_TASK GOAL_.
Every line in the data below that includes "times" belongs in the answer, copied as it stands.
---------------
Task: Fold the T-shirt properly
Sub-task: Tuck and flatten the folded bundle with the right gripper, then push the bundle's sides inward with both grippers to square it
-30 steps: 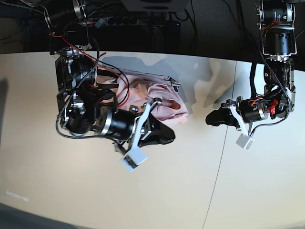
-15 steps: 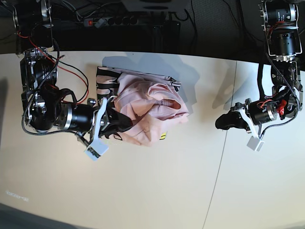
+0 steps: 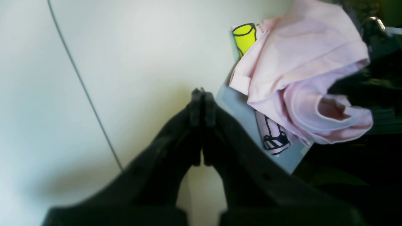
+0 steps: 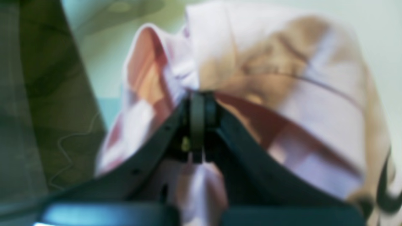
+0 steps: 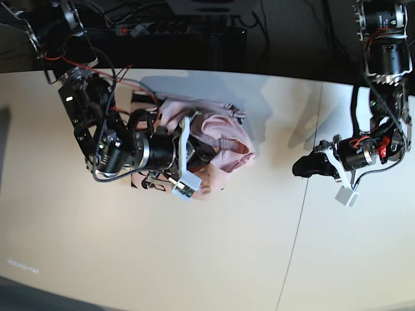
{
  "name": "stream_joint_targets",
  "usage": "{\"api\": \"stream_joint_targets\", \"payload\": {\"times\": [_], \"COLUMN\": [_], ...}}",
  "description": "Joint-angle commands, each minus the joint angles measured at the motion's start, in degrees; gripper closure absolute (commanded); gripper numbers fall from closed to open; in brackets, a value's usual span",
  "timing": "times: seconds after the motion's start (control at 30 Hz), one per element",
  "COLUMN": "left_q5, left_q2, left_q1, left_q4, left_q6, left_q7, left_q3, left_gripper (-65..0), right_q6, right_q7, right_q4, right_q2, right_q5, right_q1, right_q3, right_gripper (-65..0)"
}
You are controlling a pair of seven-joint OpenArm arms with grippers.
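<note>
The pale pink T-shirt (image 5: 224, 136) lies crumpled in a heap at the back middle of the white table (image 5: 214, 253). My right gripper (image 5: 205, 151) is over the heap and shut on a bunch of its pink fabric; the blurred right wrist view shows the closed tips (image 4: 199, 99) pinching the T-shirt (image 4: 282, 94). My left gripper (image 5: 297, 170) is shut and empty, apart from the shirt to its right. In the left wrist view the closed gripper (image 3: 201, 95) points toward the T-shirt (image 3: 298, 72), with its yellow graphic (image 3: 245, 36) and black lettering (image 3: 273, 139) showing.
A thin seam (image 5: 299, 220) runs front to back across the table between the shirt and my left arm; it also shows in the left wrist view (image 3: 84, 91). Dark cables and equipment (image 5: 188, 32) lie beyond the table's back edge.
My right arm has swung right from the shirt's left edge to over the heap, with fabric pinched. The shirt is more bunched. My left arm has barely moved.
</note>
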Motion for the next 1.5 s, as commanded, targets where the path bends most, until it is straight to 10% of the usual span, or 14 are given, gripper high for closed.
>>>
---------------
_ANSWER SPACE_.
  "usage": "{\"api\": \"stream_joint_targets\", \"payload\": {\"times\": [_], \"COLUMN\": [_], ...}}",
  "timing": "times: seconds after the motion's start (control at 30 Hz), one per element",

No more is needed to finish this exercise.